Sabine hatte sich in Rage geredet und atmete heftig.

„Wenn du mich damals gesehen hättest, würdest du nicht so abfällig reden“.

Er nahm sie in den Arm und küsste sie auf Mund, Wangen, Stirn.

„Es tut mir leid. Ich wollte dich nicht verletzen. Ich finde du machst deinen Job gut. Du warst offen und ehrlich in unserem Gespräch vor paar Wochen. Ich bin einfach selber so unsicher, ob ich nun wechseln soll oder nicht und da versuche ich wahrscheinlich, mir das Programm madig zu machen, um zu einer Entscheidung zu kommen.

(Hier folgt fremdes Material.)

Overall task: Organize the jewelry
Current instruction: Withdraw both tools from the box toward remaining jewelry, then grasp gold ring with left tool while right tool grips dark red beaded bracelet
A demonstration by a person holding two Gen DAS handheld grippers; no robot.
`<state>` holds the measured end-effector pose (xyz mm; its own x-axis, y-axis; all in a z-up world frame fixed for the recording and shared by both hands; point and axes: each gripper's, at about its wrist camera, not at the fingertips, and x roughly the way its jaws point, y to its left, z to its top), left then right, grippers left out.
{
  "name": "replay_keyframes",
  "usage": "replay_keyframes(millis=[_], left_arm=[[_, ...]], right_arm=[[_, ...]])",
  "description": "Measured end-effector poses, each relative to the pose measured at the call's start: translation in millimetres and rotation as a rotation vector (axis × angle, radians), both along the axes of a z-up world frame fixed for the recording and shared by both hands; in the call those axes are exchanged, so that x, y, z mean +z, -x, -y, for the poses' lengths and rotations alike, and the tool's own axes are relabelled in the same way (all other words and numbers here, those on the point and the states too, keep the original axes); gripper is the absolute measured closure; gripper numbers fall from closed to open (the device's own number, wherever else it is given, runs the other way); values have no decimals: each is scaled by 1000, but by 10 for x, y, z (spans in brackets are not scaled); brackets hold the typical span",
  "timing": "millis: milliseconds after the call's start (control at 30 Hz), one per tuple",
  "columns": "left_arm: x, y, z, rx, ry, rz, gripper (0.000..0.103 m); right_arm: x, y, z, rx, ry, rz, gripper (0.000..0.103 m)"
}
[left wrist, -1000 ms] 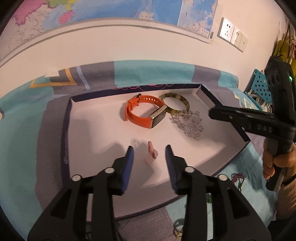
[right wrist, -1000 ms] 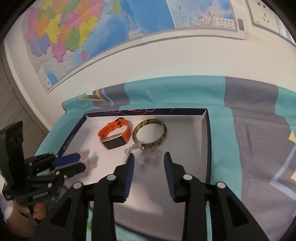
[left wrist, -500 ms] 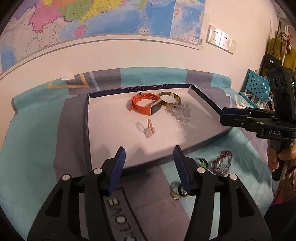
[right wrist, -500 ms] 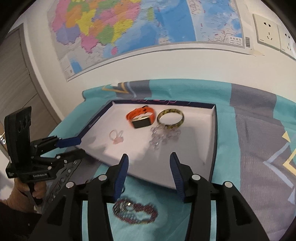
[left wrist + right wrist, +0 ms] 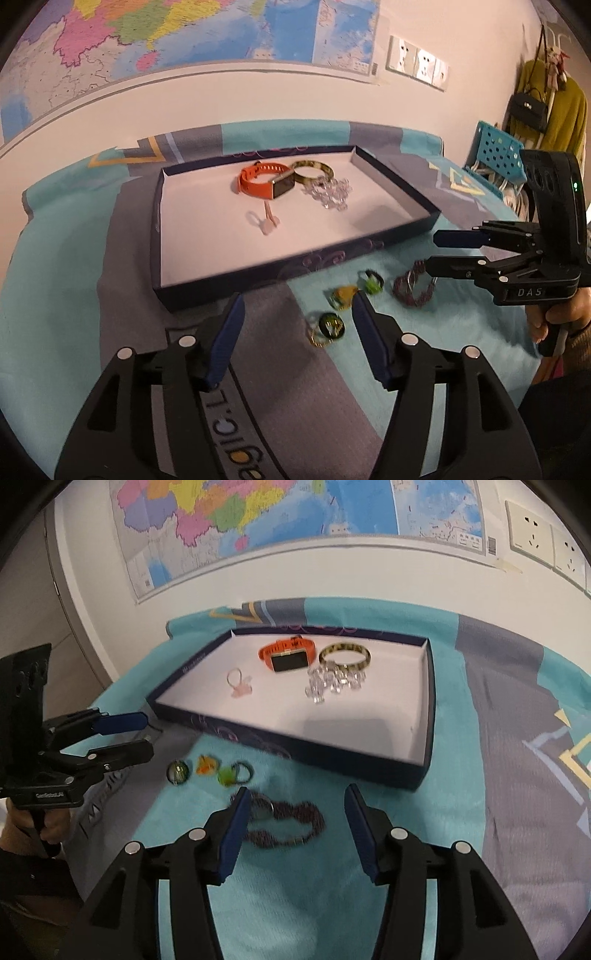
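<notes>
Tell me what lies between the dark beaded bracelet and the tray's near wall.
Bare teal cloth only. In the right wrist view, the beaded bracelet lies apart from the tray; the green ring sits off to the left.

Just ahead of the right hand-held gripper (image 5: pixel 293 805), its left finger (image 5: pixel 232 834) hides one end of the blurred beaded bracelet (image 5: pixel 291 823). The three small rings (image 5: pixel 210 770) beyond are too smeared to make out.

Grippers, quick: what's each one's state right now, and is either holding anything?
Left gripper: open, jaws just widened, holding nothing.
Right gripper: open, jaws just widened, empty, above the dark purple beaded bracelet.
</notes>
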<state>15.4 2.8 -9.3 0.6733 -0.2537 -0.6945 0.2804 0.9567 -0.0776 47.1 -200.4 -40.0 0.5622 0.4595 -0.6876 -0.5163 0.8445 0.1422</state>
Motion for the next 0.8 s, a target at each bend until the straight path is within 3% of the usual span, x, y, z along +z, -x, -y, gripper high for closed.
replay_keyframes(millis=[500, 567, 633, 700, 800], left_arm=[[-142, 101, 128, -21, -12, -43, 39], [-151, 100, 125, -18, -9, -47, 39], [-156, 101, 125, -17, -8, -49, 39], [-159, 102, 128, -17, -8, -51, 39], [-169, 91, 127, -22, 1, -57, 39]], right_arm=[[-128, 26, -17, -8, 4, -24, 53], [-140, -13, -16, -21, 7, -31, 59], [-161, -42, -28, -27, 20, -40, 74], [-162, -37, -44, -24, 38, -32, 81], [-172, -25, -55, -17, 54, -27, 86]])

Verdienst du eigentlich etwas?“

„Die Wohnung wird bezahlt und zur Sozialhilfe darf ich pro Woche noch einen Hunni behalten und den bekomme ich von Rentadep. Rentadep ist meine Heimat. Ich liebe die Arbeit und stehe voll dahinter.“

Sie küssten sich, er legte sich wieder hin, sie streichelten sich und liebten sich erneut, im Lichte der Lavalampe.